I think it might be helpful to understand what #hash
is for. It is used to bucket a Ruby object into a specific bucket of a Hash
data structure - or, alternatively, to include it into a Set
- but this is an implementation detail because Ruby Sets are implemented "on top" of a Hash. It is not used to digest a value. Once you know that, it becomes apparent that #hash
should not satisfy the following constraints:
- Minimize collisions - it is fine to have collisions sometimes since a bucket in a Hash can regress into a search if there are multiple items
- Stable across lifetimes of the virtual machine - not required, because hashes are "reconstructed" anew every time, even when you do marshaling
It should satisfy the following constraints
- Stable within the same lifetime of a VM - otherwise the item might have to be "migrated" to a different bucket in a Hash, which is impossible to achieve. This is why strings get frozen when used as Hash keys
- Fast to compute
- Fit into the arbitrary "key size" used by the Ruby Hash buckets (in MRI it is the size of
st_index_t
I believe)
The second requirement can be satisfied in multiple ways.

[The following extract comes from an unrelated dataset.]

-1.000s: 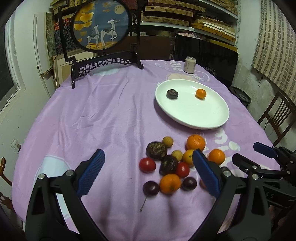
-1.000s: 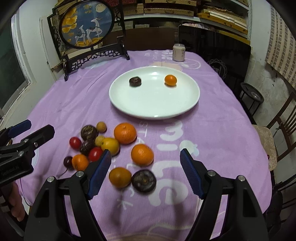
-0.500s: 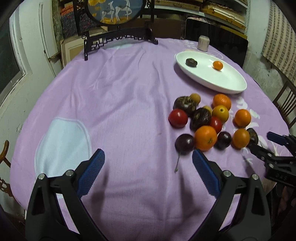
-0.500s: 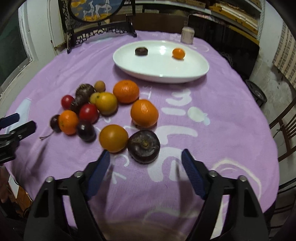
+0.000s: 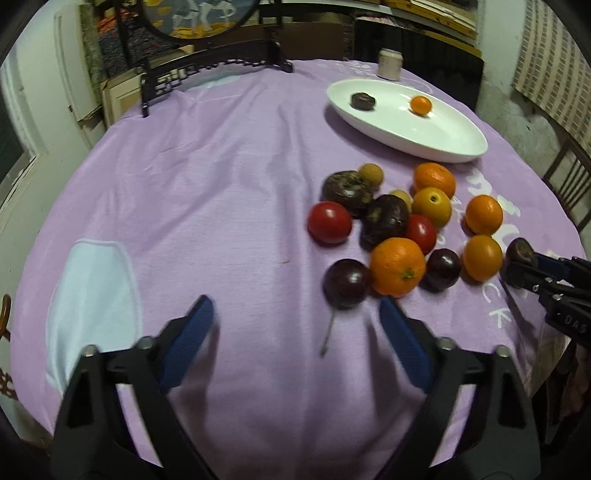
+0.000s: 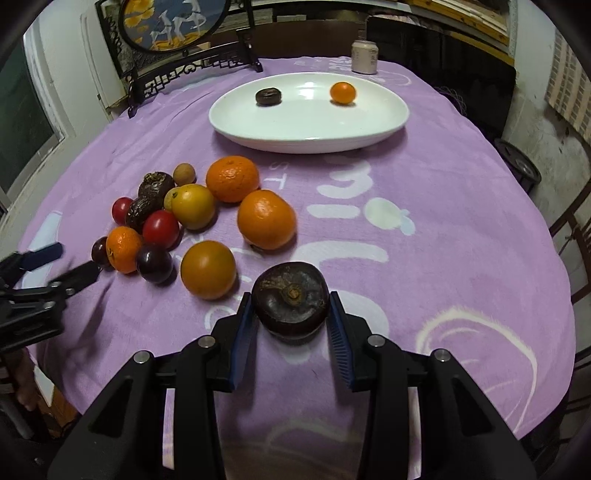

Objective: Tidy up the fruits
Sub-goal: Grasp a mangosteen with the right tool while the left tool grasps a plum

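Found the right gripper (image 6: 290, 297) clamped on a dark, wrinkled round fruit (image 6: 291, 306) down on the purple cloth (image 6: 461, 221), blue pads pressed against both of its sides after closing in just now. Saw this fruit nearest the camera, stem scar facing up, just beside a deep orange fruit (image 6: 208, 269) on its left and apart from the rest of the heap.

Found the left gripper (image 5: 294, 301) released, jaws drawn partly in just now yet gripping nothing, only bare cloth and the thin stem tip of a dark plum (image 5: 347, 282) between the pads. Placed the plum itself just beyond the fingertips, touching a large orange (image 5: 397, 266) on its right.

Counted the other loose fruits (image 5: 388, 221) huddled together on the cloth: oranges, two red ones, several dark purple ones, a couple of small yellowish ones. Spotted the white plate (image 6: 258, 136) farther back, carrying only a small orange (image 6: 342, 92) and a small dark fruit (image 6: 268, 96), well apart from each other. Noticed a pale can (image 6: 364, 57) behind the plate and a round painted screen (image 6: 173, 22) in a black carved stand at the far edge of the table
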A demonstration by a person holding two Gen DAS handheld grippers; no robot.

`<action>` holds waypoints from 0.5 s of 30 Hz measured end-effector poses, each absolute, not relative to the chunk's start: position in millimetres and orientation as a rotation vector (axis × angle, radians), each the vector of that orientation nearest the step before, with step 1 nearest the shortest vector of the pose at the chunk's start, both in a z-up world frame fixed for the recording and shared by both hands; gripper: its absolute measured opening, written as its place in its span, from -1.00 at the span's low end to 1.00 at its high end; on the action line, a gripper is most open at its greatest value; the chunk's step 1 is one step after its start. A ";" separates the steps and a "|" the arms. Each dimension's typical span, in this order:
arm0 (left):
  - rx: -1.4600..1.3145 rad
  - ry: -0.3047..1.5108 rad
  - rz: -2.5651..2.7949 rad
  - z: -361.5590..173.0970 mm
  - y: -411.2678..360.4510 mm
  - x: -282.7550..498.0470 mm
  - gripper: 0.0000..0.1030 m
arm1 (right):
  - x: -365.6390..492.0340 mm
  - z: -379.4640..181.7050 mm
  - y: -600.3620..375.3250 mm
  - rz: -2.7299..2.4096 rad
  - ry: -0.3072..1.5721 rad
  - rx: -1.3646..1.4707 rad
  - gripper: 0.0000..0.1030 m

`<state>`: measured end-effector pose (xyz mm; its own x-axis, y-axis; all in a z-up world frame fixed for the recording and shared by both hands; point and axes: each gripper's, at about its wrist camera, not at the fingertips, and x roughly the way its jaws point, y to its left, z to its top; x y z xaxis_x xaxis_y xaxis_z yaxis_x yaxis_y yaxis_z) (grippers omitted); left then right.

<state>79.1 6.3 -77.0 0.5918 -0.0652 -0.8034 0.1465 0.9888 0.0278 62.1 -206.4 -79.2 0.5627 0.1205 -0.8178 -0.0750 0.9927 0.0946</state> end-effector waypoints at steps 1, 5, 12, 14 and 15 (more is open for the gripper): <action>0.099 0.945 -0.141 -79.5 2.9 81.6 0.36 | 61.0 -78.4 -208.6 0.116 0.967 0.061 -0.22; 0.092 0.968 -0.179 -88.0 -5.1 94.4 0.04 | 58.3 -75.7 -210.9 0.113 0.959 0.073 -0.22; 0.047 0.937 -0.206 -81.2 -1.1 103.4 -0.41 | 56.2 -73.2 -209.2 0.122 0.951 0.075 -0.22; 0.029 0.923 -0.211 -74.2 3.2 97.1 -0.41 | 56.2 -71.6 -209.7 0.124 0.945 0.077 -0.22; 0.021 0.912 -0.211 -69.2 5.5 93.2 -0.41 | 56.2 -70.3 -209.1 0.126 0.942 0.078 -0.22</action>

For example, it can be satisfied by using a faster hashing function. But it can also be satisfied by doing a lookup of "arbitrary" computed hash values for, say, Strings and if this specific String is a duplicate of another - by reusing that value. Another approach - which is also sometimes applied - is to derive the hash value from the Ruby object ID - which per definition changes across the runs of the virtual machine.
So indeed what Jörg said - for your purpose the hash() function is not a good fit, because it is made for a different use case. There is a whole number of alternatives though - the usual SHA's, murmur hash, xxhash and so on - which might satisfy your requirements and are guaranteed to be content-derived.